Ik loop met kleinzoon Jonas (8) in de bosrijke omgeving van zijn huis in Oslo voor een kleine wandeling. We zijn al enkele dagen keurig volgens afspraak ’s morgens eropuit geweest, de middagen mocht hij zijn helden op het scherm laten rondrennen en griezels de kop afhakken.
‘We zijn nu zoveel weggeweest, ik dacht we kunnen thuis ook leuke dingen doen…’, opperde hij op dag drie van onze gezamenlijke week.
Als invulling van zijn voorstel diepte hij uit een kist met speelgoed een kaartspel op.
‘Kijk’, liet hij me de afbeeldingen zien van een man die tevens hond is. ‘Dit spel kunnen we thuis doen. En we kunnen papa vragen hoe we warme chocolademelk moeten maken?’

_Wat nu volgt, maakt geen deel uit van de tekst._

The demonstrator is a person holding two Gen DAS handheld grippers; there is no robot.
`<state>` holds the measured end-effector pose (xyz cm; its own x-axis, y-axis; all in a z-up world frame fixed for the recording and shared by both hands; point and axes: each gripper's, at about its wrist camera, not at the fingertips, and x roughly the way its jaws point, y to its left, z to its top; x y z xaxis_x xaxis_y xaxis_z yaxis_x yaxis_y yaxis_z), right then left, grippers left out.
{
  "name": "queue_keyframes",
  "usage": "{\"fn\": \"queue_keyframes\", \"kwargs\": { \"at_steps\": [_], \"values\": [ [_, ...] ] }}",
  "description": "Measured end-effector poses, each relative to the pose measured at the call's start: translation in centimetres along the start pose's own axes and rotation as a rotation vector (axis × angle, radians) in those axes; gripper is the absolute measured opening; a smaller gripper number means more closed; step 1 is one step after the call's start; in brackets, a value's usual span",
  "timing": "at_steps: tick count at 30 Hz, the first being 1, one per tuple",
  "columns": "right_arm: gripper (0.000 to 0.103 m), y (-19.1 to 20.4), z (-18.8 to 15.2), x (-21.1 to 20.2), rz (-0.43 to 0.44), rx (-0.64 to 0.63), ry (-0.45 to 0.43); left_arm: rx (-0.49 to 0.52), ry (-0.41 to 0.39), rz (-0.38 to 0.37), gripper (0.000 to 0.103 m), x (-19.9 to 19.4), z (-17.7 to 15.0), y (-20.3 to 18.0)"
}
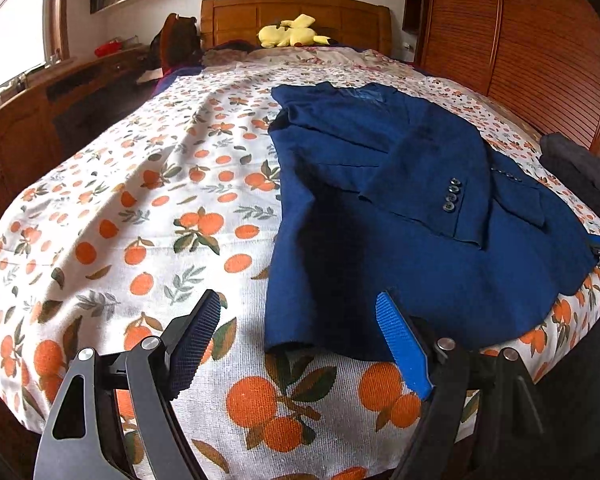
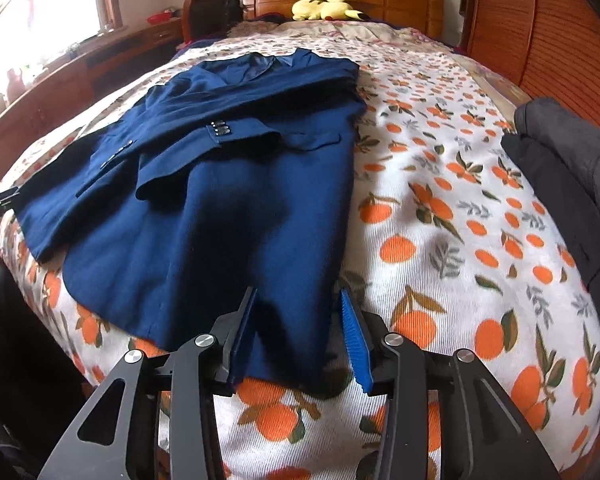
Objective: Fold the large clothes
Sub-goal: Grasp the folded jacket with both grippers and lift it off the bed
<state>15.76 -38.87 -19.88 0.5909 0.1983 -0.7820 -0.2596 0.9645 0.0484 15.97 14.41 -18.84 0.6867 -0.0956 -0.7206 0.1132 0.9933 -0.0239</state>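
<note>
A dark blue suit jacket (image 1: 420,200) lies flat on the bed, collar toward the headboard, with both sleeves folded across its front. My left gripper (image 1: 298,304) is open wide just above the jacket's near left hem corner; its right finger (image 1: 400,344) is over the cloth and its left one over the bare sheet. In the right wrist view the jacket (image 2: 220,180) reaches down to my right gripper (image 2: 298,294). That gripper stands partly open, with the near right hem corner lying between its fingers and not visibly pinched.
The bed wears a white sheet printed with oranges (image 2: 440,220). A dark grey garment (image 2: 572,168) is piled at the bed's right edge. A yellow plush toy (image 1: 290,32) rests by the wooden headboard (image 1: 292,12). A wooden wardrobe (image 1: 520,40) lines the right, a desk the left.
</note>
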Motion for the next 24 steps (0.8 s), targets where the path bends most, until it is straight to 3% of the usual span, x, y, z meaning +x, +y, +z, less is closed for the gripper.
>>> {"fn": "queue_keyframes", "kwargs": {
  "at_steps": [2, 4, 9, 12, 14, 15, 16, 20, 24],
  "values": [
    [0.040, -0.1, -0.1, 0.0, 0.000, 0.007, 0.000, -0.002, 0.005, -0.018, 0.072, 0.2, -0.1, -0.1],
    [0.040, 0.0, 0.0, 0.1, -0.003, 0.004, 0.001, -0.004, 0.020, -0.037, 0.056, 0.5, -0.4, -0.3],
    [0.041, 0.5, 0.2, 0.4, 0.000, -0.009, 0.000, 0.005, 0.018, -0.035, 0.052, 0.7, -0.6, -0.5],
    [0.035, 0.7, 0.2, 0.5, 0.007, -0.017, -0.004, 0.005, 0.018, -0.035, 0.049, 0.8, -0.8, -0.4],
    [0.018, 0.8, 0.2, 0.4, 0.014, -0.022, -0.011, 0.004, 0.021, -0.033, 0.034, 0.7, -0.7, -0.3],
    [0.014, 0.8, 0.2, 0.3, 0.016, -0.024, -0.016, -0.002, 0.028, -0.061, 0.016, 0.7, -0.5, -0.3],
    [0.011, 0.9, 0.3, 0.1, 0.023, -0.026, -0.022, -0.001, 0.038, -0.091, 0.008, 0.6, -0.4, -0.5],
    [0.007, 1.1, 1.4, -1.0, 0.054, -0.030, -0.070, 0.052, -0.005, -0.096, 0.007, -1.3, 1.3, -2.4],
    [0.007, 1.5, 4.2, -3.9, 0.074, -0.033, -0.162, 0.049, -0.101, -0.116, 0.006, -4.7, 4.5, -3.6]
  ]
}}
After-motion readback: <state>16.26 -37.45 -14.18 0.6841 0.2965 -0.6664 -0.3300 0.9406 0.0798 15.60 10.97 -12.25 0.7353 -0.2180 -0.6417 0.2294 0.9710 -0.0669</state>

Weinig spelden tussen te krijgen, maar een wandelingetje naar het bos vlakbij hun huis heb ik toch wel bedongen. Dus wijst hij me nu de route. Een deel er van lopen de kinderen van zijn school elke dag onder begeleiding van een wisselende ouder uit het buurtje waar hij woont. Hij vertelt er onder het lopen van alles over, maar ik begrijp niet veel meer dan dat hij niet meer meeloopt met het groepje en dat ene Snelle dood is. We komen er samen niet helemaal uit. Omdat we inmiddels bij een pad staan waar hij beslist niet verder wil, haal ik Google Translate erbij om te zien wat hij bedoelt. Snelle tik ik in maar dat levert niks op. Snegl tikt hij het Noorse woord vervolgens zelf op mijn scherm. Slak, vertaalt Google.
‘Ah, een slak!’, zeg ik.
‘Die was daar’, wijst hij naar het bospaadje dat vochtig en wat donker heuvelaf richting school slingert. ‘Heel groot!’, legt hij uit, zoekend in zijn beperkte voorraad Nederlandse woorden.
‘Is hij er nog denk je?’, vraag ik.
‘Nu weet ik niet. Ik denk dat hij dood is maar ik weet het niet. Ik ben bang van…’
Hij doet een stap terug van de ingang van het paadje en trekt mij aan mijn hand met zich mee. Andere kant op.
‘Wat denk je dan dat een slak zal doen?’, vraag ik.
‘Ik weet niet. Niks. Maar ik vind het zoooo…’. Hij moet lang nadenken over het juiste woord maar de afschuw op zijn gezicht vertelt het verhaal al vooraf. ‘Zooo víes!’, roept hij dan uit.
Hij kijkt ondertussen strak het paadje in, klaar om zich bij het eerste teken van de slijmerige aanwezigheid uit de voeten te maken. Hij beeft, zijn kleine lijf strak gespannen bij de gedachte alleen al.
‘En wat doe je dan?’ vraag ik. ‘Als je die slak ziet. Grote boog er omheen?’
Terwijl ik dit volstrekt niet afdoende voorstel doe, schudt hij al zijn hoofd.
‘Ik neem ándere weg!’, zegt hij resoluut.
Zelfs bij het herhalen van dit ooit genomen besluit, moet hij diep zuchten. Knoop doorgehakt.